GitHub

#OpenNEX on the Web #

Setup your bucket

You'll need to store the code and bootstrapping into S3. Create a bucket (e.g., mybucket) and then run:

setup-bucket.sh mybucket

Making EMR Inputs

Generate a list of files

generate-list.sh s3://nasanex/NEX-DCP30/NEX-quartile/rcp85/mon/atmos/tasmax/r1i1p1/v1.0/CONUS/ > files.txt

Find a subset of files to process (e.g. quartile75) and run the list through the generate-input.py program. This will group months into pairs so that each map task does not take too long. The program takes a prefix (e.g., 'quartile75') as an argument that it will use for the files generated.
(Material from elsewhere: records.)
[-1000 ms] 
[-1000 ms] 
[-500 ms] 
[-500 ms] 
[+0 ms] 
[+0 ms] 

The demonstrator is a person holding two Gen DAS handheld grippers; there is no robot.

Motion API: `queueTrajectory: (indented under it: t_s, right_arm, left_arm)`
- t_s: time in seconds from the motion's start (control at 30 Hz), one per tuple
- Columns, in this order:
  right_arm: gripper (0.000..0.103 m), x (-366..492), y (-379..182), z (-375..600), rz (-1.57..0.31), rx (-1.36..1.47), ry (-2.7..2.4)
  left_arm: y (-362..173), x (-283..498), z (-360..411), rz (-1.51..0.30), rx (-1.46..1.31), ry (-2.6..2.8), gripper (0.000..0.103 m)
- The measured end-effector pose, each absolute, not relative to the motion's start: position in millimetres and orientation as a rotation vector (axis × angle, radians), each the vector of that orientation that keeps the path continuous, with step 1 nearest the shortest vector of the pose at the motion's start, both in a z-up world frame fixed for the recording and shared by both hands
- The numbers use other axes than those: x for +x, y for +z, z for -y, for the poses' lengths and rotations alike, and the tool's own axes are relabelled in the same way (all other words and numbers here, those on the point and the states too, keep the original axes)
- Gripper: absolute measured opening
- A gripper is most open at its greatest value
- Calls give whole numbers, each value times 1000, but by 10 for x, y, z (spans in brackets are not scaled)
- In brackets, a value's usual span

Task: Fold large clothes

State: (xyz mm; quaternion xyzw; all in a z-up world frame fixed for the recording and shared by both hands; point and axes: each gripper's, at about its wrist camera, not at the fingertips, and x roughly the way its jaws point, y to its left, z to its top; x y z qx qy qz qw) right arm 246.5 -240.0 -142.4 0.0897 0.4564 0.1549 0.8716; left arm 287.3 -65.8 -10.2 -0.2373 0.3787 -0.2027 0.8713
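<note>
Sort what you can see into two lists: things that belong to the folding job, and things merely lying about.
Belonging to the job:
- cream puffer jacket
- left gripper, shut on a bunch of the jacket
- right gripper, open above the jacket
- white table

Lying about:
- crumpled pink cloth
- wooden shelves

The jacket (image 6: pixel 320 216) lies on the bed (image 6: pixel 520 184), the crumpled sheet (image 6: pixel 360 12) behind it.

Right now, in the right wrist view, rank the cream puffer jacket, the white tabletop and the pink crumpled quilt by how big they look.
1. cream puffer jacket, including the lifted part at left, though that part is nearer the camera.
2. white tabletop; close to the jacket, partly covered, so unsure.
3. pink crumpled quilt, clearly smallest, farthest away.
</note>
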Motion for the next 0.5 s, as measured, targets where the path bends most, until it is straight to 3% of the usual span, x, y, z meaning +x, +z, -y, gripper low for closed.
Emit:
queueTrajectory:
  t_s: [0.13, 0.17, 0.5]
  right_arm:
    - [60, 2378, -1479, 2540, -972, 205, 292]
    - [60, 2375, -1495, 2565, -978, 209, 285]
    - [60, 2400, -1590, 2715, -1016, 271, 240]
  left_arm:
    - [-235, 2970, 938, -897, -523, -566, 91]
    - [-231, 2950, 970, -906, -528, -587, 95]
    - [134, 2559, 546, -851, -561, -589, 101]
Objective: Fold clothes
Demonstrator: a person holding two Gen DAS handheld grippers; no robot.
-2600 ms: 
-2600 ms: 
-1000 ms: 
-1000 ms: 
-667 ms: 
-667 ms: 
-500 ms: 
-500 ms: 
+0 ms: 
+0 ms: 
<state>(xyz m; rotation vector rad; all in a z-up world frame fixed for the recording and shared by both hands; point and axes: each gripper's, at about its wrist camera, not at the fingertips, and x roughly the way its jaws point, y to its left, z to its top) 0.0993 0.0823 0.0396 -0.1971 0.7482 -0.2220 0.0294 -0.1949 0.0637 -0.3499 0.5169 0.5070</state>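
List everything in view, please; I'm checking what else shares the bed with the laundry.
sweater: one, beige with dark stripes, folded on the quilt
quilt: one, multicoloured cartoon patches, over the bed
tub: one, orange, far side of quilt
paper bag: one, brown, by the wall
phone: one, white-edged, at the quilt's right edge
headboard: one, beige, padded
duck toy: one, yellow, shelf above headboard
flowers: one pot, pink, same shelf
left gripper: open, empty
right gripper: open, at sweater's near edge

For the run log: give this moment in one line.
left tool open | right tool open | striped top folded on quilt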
grep quartile75 files.txt | python generate-input.py quartile75

Store the files into S3 group into pairs using your bucket name (e.g., 'mybucket') and a prefix (e.g., 'quartile75'). This will create a set of groups of files to process that can be associated with each EMR (Hadoop) step.

make-input-bucket.sh mybucket quartile75-input quartile75-*.txt

Partitioning the Data using EMR

You'll need to start an EMR cluster. I find that 1 master and 5 Core nodes of size m1.large seems to work reasonable well without costing too much.With this configuration, you'll get 28 parallel tasks and each step (120 months) takes about 1.5 hours.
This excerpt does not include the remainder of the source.